Aim of the exercise:
Look through the listing below and report the lines that have the word "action" in them.

═══ Data segment ═══

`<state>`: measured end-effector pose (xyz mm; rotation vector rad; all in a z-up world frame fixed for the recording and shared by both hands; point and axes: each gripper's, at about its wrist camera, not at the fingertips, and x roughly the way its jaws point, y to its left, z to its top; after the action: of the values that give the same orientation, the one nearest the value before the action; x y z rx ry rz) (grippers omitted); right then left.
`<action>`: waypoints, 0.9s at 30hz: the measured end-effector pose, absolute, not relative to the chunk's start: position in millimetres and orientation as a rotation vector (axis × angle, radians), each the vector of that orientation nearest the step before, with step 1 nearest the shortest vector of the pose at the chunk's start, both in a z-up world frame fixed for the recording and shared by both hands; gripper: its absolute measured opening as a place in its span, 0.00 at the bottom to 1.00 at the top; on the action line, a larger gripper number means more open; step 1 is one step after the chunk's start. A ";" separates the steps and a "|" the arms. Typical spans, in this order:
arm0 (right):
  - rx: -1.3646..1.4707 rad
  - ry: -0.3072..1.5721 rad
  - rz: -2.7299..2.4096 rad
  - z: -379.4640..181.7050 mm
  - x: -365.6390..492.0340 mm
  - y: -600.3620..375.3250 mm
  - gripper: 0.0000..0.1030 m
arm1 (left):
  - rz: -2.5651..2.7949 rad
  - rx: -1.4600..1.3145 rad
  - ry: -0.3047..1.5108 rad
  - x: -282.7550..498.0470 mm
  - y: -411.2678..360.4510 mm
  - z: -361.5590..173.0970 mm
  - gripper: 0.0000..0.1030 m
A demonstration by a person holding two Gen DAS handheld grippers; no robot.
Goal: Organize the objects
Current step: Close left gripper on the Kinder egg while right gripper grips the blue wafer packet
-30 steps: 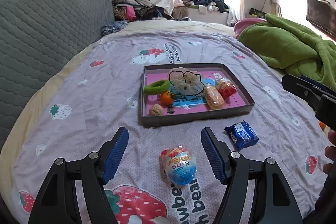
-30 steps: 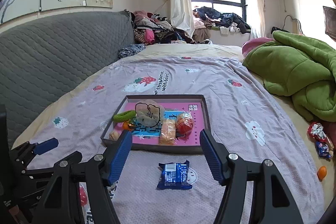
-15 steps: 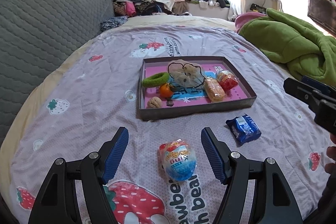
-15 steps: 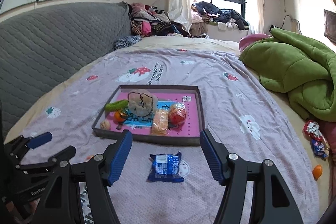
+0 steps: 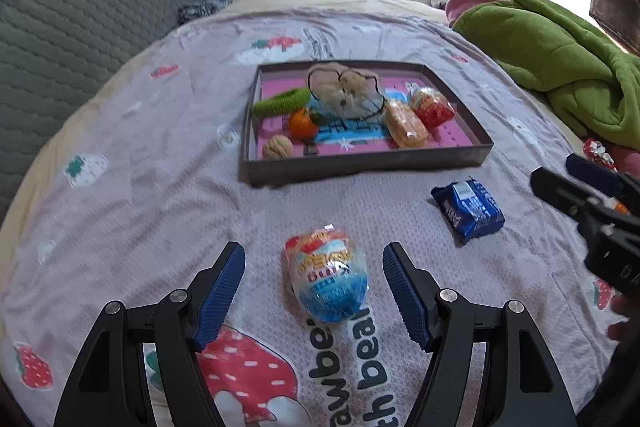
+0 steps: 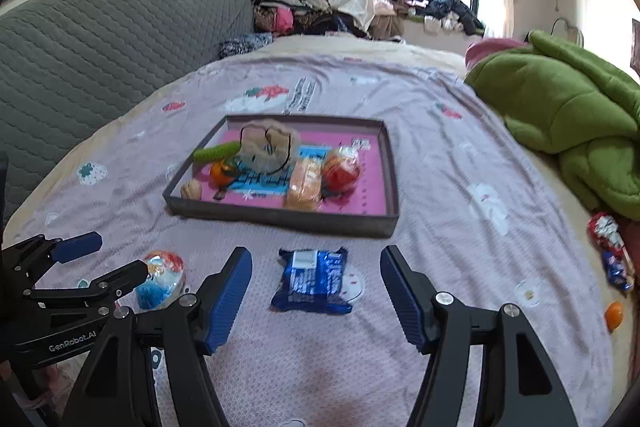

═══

The answer:
`<state>`: measured end-effector pose (xyz mm; rotation vector rad; all in a z-up world frame fixed for the recording and shared by both hands; point and axes: each gripper's, at about its wrist camera, not at the fingertips, and x roughly the way its jaws point, y to its left, z to its top; after the action: of the values that give the same orientation, the one nearest the value before the action; x y z rx ry rz) (grippers omitted); right then left.
`<action>`: waypoints, 0.9s at 30hz: the measured end-effector pose, absolute, not relative to the chunk's start: position in millimetres and orientation as a rotation vector (axis × angle, radians), each the vector of that orientation nearest the step before, with step 1 nearest the shortest vector of the pose at the chunk's start, both in a z-up world frame fixed for the recording and shared by both hands; gripper: its absolute measured opening as a place in its span, 0.00 at the bottom to 1.00 at the top; on the action line, a larger gripper number means more open; step 1 is one step after the chunk's start. A ";" separates the steps and a "|" the arms. Typical spans, in this order:

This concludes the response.